In my view the most important recent scientific progress that relates to cars has been progress in the science of self-regulation or self-control. It's the addiction to the great power of cars that needs to be addressed in my view, if this can be addressed cars will not need to be "improved". The irrationality, even evil, of driving around in lengthy circles, along the same routes day after day for years using a finite destructive resource, at crippling cost, displays all the symptoms of chronic addiction. Especially when we'd be freer, happier and healthier if work, food supplies and home were all mostly in the same place. 

If work, food and home were mostly in the same place, which I'm trying to research in a small way with a self-reliant homestead, use of cars would be relatively rare and the impact of using fossil fuel cars would probably be insignificant making clean cars unnecessary. In my view trying to find a clean car that can do what what a petroleum one can do is like trying to find an alcoholic drink without any harmful or addictive qualities, there's no such thing, but you can drink, or drive, moderately and reasonably responsibly with a little self-control.

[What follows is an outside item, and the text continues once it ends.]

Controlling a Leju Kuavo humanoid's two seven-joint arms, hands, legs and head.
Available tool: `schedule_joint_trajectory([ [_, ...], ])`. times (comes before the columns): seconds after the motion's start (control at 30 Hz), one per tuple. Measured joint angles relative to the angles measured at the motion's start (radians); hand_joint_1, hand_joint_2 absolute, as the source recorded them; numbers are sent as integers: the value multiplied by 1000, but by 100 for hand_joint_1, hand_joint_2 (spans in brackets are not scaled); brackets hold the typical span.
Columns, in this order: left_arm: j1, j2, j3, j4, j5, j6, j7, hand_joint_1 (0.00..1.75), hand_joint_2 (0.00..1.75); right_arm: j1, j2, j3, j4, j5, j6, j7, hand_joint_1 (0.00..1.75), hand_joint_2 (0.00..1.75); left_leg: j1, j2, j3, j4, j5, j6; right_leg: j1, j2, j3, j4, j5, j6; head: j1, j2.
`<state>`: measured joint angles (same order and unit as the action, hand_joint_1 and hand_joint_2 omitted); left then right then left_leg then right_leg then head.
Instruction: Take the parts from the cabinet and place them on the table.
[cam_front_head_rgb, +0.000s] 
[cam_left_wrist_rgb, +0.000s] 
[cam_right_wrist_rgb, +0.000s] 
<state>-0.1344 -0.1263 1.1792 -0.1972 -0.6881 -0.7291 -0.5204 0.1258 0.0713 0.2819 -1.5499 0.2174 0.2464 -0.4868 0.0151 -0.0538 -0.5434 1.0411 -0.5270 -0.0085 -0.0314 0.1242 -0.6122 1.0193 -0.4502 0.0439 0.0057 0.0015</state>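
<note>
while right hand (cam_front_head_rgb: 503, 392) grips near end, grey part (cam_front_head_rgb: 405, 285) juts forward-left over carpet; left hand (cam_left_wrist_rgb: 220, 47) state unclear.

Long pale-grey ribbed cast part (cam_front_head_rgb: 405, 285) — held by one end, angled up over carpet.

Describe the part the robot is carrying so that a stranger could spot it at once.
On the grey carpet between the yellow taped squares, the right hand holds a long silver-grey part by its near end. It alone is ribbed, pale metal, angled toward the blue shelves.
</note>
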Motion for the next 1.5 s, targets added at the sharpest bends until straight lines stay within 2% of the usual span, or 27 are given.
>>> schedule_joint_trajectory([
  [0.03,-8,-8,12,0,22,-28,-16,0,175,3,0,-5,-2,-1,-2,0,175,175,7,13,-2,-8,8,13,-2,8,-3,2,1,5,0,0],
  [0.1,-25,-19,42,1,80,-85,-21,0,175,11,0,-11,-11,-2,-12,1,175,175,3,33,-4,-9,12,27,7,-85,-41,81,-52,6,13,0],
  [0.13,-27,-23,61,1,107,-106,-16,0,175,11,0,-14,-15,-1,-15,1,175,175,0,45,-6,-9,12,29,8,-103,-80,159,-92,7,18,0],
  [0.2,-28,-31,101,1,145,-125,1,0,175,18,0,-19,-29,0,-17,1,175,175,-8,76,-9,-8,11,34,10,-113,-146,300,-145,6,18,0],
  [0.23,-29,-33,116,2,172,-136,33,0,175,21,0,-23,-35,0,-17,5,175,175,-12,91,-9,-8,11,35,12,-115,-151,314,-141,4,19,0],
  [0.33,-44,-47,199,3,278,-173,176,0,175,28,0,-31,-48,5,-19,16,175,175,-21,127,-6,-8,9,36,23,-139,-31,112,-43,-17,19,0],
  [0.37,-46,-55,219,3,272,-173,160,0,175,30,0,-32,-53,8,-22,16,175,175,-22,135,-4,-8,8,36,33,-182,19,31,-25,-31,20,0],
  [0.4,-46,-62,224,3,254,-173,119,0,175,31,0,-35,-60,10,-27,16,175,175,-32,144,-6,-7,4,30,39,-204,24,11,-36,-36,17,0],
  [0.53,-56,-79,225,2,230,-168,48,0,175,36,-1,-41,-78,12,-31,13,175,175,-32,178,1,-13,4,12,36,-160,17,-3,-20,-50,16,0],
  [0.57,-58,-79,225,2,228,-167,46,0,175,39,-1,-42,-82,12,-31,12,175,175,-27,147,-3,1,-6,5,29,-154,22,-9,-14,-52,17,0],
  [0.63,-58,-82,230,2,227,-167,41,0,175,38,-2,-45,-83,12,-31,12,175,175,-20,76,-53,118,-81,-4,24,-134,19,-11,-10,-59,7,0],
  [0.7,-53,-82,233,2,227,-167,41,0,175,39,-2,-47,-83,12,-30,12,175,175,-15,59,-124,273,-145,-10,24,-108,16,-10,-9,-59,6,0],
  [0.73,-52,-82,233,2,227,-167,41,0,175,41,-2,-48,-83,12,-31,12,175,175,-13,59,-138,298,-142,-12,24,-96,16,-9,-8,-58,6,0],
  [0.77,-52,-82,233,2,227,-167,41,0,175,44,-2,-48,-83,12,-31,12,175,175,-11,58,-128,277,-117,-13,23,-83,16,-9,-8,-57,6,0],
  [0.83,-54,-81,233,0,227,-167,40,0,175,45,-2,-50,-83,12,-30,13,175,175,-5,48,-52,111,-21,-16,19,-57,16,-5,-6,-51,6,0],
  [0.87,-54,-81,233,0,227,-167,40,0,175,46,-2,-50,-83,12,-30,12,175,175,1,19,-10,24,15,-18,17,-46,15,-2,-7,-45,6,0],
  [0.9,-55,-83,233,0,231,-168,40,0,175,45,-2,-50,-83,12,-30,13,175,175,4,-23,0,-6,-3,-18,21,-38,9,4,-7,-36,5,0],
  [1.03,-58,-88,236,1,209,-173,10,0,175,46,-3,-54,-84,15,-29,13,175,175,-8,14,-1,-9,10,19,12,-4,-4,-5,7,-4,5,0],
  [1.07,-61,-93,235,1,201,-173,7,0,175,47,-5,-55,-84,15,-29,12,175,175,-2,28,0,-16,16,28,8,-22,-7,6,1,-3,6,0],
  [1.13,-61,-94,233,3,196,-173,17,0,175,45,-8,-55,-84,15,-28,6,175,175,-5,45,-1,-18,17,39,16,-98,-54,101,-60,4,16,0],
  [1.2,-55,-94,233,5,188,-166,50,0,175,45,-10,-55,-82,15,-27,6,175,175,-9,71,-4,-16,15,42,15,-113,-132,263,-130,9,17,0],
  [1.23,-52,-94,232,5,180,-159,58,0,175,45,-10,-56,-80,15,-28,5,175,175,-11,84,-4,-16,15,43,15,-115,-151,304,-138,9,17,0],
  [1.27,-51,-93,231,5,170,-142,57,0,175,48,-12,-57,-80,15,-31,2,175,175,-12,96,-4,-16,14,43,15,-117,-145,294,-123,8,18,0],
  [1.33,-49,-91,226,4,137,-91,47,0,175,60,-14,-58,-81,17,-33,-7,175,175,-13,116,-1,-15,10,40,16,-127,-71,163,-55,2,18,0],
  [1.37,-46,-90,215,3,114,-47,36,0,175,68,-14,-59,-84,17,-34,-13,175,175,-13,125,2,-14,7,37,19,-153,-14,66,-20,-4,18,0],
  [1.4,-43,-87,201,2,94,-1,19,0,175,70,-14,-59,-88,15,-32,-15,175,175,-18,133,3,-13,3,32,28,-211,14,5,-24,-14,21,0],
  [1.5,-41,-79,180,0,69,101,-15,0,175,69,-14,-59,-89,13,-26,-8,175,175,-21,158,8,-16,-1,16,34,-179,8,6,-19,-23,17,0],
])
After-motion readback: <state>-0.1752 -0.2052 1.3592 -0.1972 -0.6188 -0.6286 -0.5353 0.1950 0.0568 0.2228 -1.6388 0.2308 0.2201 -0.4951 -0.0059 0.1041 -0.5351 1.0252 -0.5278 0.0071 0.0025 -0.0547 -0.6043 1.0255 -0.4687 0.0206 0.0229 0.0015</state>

In addition I think it needs to be argued that it is highly narcissistic, not virtuous progress, to try to acquire ever more godlike power through technology, not only to have a car but a car that drives at your command. The narcissism of our age has been addressed by many of the same psychologists working on self-control. Narcissism and reduced self-control, such as addictions, often go together, possibly because we loose the ability to think critically about our impulses. 

Rather than a narcissistic addiction to power, perhaps we need a humble pursuit of genuine autonomy... or at least the happy medium and/or balance between these two extremes.